Interessanter Nebenaspekt der Affäre um die mutmaßlichen chinesischen Spionageballons über den USA:

Insbesondere jenes der drei Objekte, das am Freitag in zwölf Kilometern Höhe vor der Küste Alaskas von US-Kampfjets abgeschossen wurde, gibt Ermittlern „Rätsel“ auf.

Die Zeit berichtete zunächst, das Objekt habe

… nach Angaben der US-Regierung ungefähr die Größe eines Kleinwagens.
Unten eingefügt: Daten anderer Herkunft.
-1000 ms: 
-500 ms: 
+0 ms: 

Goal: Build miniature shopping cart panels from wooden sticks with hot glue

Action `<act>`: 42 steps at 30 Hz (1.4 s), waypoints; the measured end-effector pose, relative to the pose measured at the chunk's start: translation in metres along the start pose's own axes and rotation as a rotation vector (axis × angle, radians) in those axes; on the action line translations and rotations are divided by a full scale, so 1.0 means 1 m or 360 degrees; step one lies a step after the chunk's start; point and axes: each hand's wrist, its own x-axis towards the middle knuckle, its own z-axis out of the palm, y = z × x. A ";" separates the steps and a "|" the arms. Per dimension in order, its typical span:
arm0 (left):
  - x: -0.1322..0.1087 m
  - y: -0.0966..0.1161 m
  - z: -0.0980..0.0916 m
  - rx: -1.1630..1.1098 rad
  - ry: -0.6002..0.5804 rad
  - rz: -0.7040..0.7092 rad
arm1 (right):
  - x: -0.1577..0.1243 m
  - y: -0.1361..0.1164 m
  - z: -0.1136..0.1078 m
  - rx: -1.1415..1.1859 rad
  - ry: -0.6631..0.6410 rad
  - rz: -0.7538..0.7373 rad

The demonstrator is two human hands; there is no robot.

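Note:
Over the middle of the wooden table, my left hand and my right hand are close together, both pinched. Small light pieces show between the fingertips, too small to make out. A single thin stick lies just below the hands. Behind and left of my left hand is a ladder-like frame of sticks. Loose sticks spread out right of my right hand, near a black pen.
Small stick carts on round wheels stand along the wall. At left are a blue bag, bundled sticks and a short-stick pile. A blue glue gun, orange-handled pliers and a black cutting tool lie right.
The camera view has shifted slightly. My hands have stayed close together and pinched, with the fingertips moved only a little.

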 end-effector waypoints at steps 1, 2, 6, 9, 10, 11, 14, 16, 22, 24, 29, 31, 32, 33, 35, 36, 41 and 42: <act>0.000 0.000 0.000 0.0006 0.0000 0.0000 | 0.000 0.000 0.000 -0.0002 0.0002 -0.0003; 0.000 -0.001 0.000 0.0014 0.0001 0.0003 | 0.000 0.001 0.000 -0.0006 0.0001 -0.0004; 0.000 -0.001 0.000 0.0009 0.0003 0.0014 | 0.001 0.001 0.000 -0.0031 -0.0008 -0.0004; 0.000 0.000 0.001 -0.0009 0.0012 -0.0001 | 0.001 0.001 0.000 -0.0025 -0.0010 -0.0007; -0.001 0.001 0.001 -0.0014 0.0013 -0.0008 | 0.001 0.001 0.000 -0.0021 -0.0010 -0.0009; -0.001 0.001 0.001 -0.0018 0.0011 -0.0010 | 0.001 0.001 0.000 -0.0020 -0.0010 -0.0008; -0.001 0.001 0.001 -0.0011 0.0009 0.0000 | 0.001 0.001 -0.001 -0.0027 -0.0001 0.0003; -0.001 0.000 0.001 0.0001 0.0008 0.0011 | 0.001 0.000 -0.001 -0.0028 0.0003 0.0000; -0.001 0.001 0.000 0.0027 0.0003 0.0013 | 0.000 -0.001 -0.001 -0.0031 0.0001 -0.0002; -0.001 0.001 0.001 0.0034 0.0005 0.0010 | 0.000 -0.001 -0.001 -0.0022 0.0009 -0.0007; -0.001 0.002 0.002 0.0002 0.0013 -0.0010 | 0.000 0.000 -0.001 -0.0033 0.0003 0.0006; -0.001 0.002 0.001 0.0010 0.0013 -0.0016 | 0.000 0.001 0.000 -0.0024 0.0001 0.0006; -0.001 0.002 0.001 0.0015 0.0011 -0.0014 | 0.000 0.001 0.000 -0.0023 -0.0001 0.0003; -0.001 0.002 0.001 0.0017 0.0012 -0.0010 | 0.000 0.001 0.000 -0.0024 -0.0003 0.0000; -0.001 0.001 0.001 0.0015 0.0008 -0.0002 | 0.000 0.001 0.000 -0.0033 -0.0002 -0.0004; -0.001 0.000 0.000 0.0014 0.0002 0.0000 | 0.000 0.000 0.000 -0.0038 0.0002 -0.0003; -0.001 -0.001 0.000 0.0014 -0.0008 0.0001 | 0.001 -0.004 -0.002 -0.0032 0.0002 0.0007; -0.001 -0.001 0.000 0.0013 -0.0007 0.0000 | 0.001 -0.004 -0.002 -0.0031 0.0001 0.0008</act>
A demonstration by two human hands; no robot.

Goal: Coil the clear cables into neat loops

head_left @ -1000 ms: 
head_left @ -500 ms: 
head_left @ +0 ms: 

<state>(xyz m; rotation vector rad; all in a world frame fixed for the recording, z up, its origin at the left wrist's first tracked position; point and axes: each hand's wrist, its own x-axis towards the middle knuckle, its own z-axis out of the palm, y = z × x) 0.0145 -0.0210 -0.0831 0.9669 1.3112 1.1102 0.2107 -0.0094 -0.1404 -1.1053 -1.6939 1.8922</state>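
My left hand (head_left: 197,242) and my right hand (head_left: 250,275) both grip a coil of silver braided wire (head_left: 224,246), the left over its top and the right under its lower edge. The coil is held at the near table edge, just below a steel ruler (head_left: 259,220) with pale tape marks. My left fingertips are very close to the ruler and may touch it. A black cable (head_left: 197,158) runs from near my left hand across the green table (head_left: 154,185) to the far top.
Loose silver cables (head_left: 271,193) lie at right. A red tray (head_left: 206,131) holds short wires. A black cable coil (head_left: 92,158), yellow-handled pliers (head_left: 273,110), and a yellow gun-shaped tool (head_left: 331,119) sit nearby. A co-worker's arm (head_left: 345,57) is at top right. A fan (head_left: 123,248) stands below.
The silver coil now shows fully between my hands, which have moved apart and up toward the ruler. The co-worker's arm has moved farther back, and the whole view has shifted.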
Damit war es viel kleiner als der chinesische Ballon, der eher so groß wie zwei bis drei Schulbusse war. Das Objekt soll ersten Erkenntnissen nach auch nicht selbst manövrierfähig gewesen sein.

Heute schreibt die Welt, das Flugobjekt soll

… angeblich Sensoren der Kampfjets gestört haben. Manche Piloten sagten zudem, sie hätten „keine Antriebssysteme“ an dem Objekt gesehen und hätten keine Erklärung, wie es in der Luft bleiben konnte.
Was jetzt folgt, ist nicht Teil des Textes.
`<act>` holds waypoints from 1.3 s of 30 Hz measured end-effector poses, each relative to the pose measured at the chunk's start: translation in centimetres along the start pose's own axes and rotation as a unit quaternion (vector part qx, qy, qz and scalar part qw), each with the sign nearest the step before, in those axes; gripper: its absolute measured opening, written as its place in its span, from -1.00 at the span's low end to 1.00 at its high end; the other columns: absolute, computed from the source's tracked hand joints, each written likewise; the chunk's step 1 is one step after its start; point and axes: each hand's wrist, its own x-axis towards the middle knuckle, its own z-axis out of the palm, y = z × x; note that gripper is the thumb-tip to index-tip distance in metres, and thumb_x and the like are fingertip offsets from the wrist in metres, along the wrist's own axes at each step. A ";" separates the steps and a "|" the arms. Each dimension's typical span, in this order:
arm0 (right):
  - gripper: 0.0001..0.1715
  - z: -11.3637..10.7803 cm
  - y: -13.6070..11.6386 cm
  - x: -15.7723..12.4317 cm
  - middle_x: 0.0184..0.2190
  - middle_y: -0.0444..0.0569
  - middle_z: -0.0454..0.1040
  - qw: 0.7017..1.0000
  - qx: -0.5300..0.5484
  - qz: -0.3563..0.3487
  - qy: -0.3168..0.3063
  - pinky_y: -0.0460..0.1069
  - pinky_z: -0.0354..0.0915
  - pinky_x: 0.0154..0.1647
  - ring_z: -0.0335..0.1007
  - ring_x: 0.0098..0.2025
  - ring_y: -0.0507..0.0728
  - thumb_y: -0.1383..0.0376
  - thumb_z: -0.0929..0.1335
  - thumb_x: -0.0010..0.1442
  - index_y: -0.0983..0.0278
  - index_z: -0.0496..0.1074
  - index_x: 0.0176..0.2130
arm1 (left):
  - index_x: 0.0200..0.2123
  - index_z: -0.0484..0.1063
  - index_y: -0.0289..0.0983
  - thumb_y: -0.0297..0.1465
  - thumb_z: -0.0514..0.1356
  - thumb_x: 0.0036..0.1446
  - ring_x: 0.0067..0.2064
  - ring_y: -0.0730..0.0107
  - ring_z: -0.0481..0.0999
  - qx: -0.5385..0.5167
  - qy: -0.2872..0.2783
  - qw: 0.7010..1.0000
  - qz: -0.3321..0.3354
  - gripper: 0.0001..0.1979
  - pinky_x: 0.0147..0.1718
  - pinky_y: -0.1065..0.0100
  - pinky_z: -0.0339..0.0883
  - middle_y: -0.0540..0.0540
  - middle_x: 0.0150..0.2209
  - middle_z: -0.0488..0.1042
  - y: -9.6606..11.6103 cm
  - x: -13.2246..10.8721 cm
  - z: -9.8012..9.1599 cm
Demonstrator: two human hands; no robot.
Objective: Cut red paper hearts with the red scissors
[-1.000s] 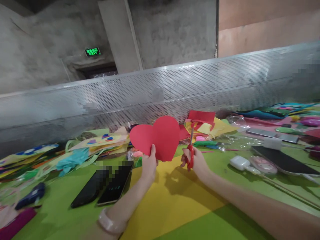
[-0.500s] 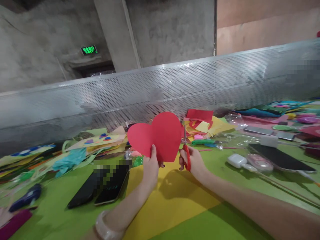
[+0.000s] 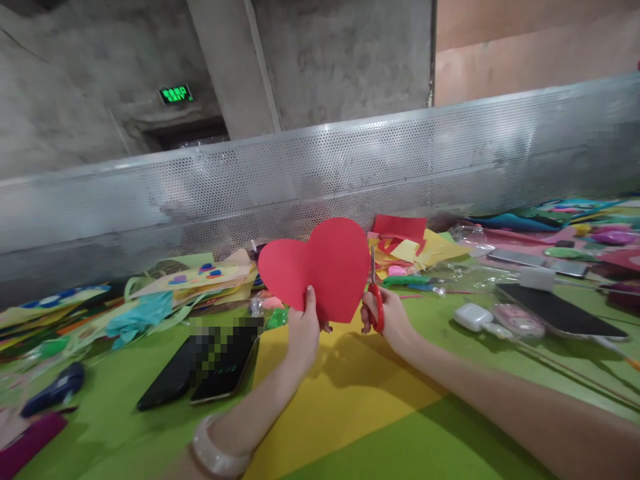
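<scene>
My left hand (image 3: 305,327) pinches the lower part of a red paper heart (image 3: 325,267), thumb on the near face and the other fingers behind it. The heart is held up above a yellow sheet (image 3: 345,400) that lies on the green tabletop. Red-handled scissors (image 3: 377,307) are gripped in my right hand (image 3: 393,320), blades pointing up just beside the heart's right edge. From this angle the blades look closed or nearly so, and a narrow gap seems to separate them from the paper.
Two dark phones (image 3: 225,367) lie left of the yellow sheet. Paper scraps (image 3: 415,247) and a green-handled tool (image 3: 410,281) lie behind my right hand. To the right are a white earbud case (image 3: 473,317) and another phone (image 3: 560,310). A perforated metal panel (image 3: 300,180) runs along the back.
The heart and both hands have shifted slightly right and up in the view. The scissors remain beside the heart's right edge, and both grips look the same.
</scene>
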 end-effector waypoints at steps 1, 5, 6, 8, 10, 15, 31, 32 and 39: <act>-0.92 0.0 0.0 0.0 -0.80 -0.26 0.23 1.000 0.003 -0.001 -0.001 -0.13 0.21 -0.76 0.16 -0.78 -0.05 0.37 0.26 -0.08 0.26 0.18 -0.54 | -0.28 0.29 -0.29 -0.05 0.14 -0.03 -0.76 0.49 0.16 0.003 -0.005 1.000 0.001 -0.58 -0.78 0.39 0.12 0.10 -0.72 0.17 0.0 -0.1 0.0; -0.91 -0.1 -0.3 -0.1 -0.81 -0.25 0.23 1.000 0.007 -0.018 -0.009 -0.14 0.18 -0.76 0.15 -0.79 -0.05 0.36 0.25 -0.08 0.26 0.17 -0.56 | -0.41 0.27 -0.24 -0.03 0.12 -0.02 -0.77 0.48 0.14 0.011 -0.022 1.000 0.009 -0.63 -0.78 0.39 0.12 0.12 -0.77 0.11 0.0 -0.1 -0.1; -0.91 -0.1 -0.4 -0.2 -0.82 -0.25 0.22 1.000 0.005 -0.020 -0.008 -0.15 0.17 -0.76 0.15 -0.79 -0.05 0.36 0.24 -0.08 0.26 0.16 -0.56 | -0.42 0.26 -0.23 -0.03 0.12 -0.03 -0.77 0.48 0.13 0.012 -0.022 1.000 0.011 -0.63 -0.78 0.38 0.12 0.12 -0.78 0.10 0.0 -0.1 -0.1; -0.90 -0.1 -0.5 -0.3 -0.83 -0.26 0.21 1.000 0.001 -0.023 -0.007 -0.16 0.15 -0.77 0.14 -0.79 -0.06 0.35 0.24 -0.09 0.25 0.16 -0.56 | -0.44 0.25 -0.22 -0.02 0.12 -0.04 -0.77 0.47 0.13 0.014 -0.021 1.000 0.015 -0.63 -0.78 0.38 0.12 0.12 -0.78 0.10 -0.1 -0.1 -0.1; -0.89 -0.1 -0.6 -0.3 -0.83 -0.26 0.20 1.000 0.000 -0.026 -0.010 -0.16 0.14 -0.78 0.13 -0.79 -0.06 0.33 0.25 -0.09 0.25 0.15 -0.56 | -0.45 0.25 -0.21 -0.01 0.12 -0.04 -0.77 0.47 0.14 0.016 -0.017 1.000 0.018 -0.63 -0.78 0.38 0.11 0.12 -0.78 0.10 -0.1 -0.1 -0.1; -0.89 -0.1 -0.7 -0.3 -0.82 -0.26 0.21 1.000 -0.010 -0.028 -0.010 -0.15 0.16 -0.78 0.14 -0.79 -0.05 0.32 0.25 -0.08 0.25 0.15 -0.56 | -0.49 0.23 -0.21 -0.01 0.11 -0.03 -0.77 0.47 0.13 0.024 -0.019 0.999 0.017 -0.63 -0.78 0.38 0.09 0.11 -0.79 0.09 -0.3 0.1 -0.1; -0.88 -0.1 -0.5 -0.2 -0.80 -0.26 0.22 1.000 -0.004 -0.018 -0.010 -0.16 0.20 -0.78 0.15 -0.78 -0.06 0.32 0.27 -0.07 0.26 0.17 -0.54 | -0.39 0.23 -0.21 -0.01 0.11 -0.03 -0.77 0.50 0.11 0.012 -0.025 0.999 0.029 -0.63 -0.80 0.41 0.09 0.13 -0.77 0.10 -0.3 0.0 -0.1; -0.87 -0.1 -0.5 -0.2 -0.80 -0.26 0.22 1.000 -0.005 -0.016 -0.009 -0.15 0.20 -0.78 0.15 -0.78 -0.06 0.31 0.28 -0.07 0.26 0.17 -0.55 | -0.39 0.24 -0.21 -0.01 0.11 -0.03 -0.77 0.50 0.11 0.013 -0.025 0.999 0.031 -0.62 -0.80 0.41 0.09 0.13 -0.76 0.10 -0.3 0.1 -0.1; -0.85 -0.1 -0.4 -0.1 -0.80 -0.26 0.21 1.000 -0.004 -0.012 -0.006 -0.14 0.22 -0.78 0.14 -0.78 -0.06 0.31 0.28 -0.06 0.26 0.16 -0.55 | -0.41 0.22 -0.22 0.00 0.11 -0.03 -0.78 0.50 0.13 0.014 -0.016 0.999 0.030 -0.62 -0.81 0.42 0.10 0.13 -0.77 0.09 -0.3 0.1 -0.1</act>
Die Beschreibungen decken sich frappierend mit den sogenannten Tic-Tac-Sichtungen von US-Kampfjetpiloten, die auch unter der Abkürzung FLIR bekannt sind. Bei den 2004 entstandenen Videos wurden nach wie vor unbekannte Flugobjekte (Ufos) vor der Küste von San Diego verfolgt. Weitere Aufnahmen wurden 2014, 2015 und 2019 gemacht.

Erst im Januar 2023 hat das US-Verteidigungsministerium 72 teilweise geschwärzte Akten veröffentlicht. Danach waren die damals gesichteten Flugobjekte etwa 14 Meter lang, weiß, ohne Kanten und hatten keine Triebwerksgondeln, Streben oder Flügel.

Und etwa so soll auch das „zylindrische“ Objekt aussehen, das am Freitag über den Eisflächen vor der Küste Alaskas abgeschossen wurde.

Möglicherweise wollten Russland oder China über Flugobjekte im nordamerikanischen Luftraum die Reaktionsgeschwindigkeit und Effektivität der Flugabwehr erkunden, werde derzeit spekuliert.

Der 2021 vorgelegte Bericht der US-Geheimdienste und des US-Verteidigungsministeriums zum Stand der Untersuchungen unidentifizierter Flugobjekte und Phänomene im Luftraum (UFOs/UAP) soll aufgrund der vier [Update] jüngsten Vorfälle entsprechend aktualisiert werden.

Update vom 13. Februar

Am Sonntag wurde ein weiteres Flugobjekt über dem Huronsee im amerikanisch-kanadische Grenzgebiet abgeschossen.

Bei einer Pressekonferenz des Weißen Hauses sagte John Kirby, der Sprecher für nationale Sicherheit, dass die sich häufenden Entdeckungen fliegender Objekte auch darauf zurückzuführen sein könnten, dass der Luftraum seit dem Überflug des mutmaßlichen chinesischen Spionageballons schärfer überwacht werde. Die Objekte seien jedenfalls nicht als Bedrohung für Menschen am Boden eingestuft worden und hätten keine Anzeichen für eine Manövrierfähigkeit oder einen Antrieb aufgewiesen.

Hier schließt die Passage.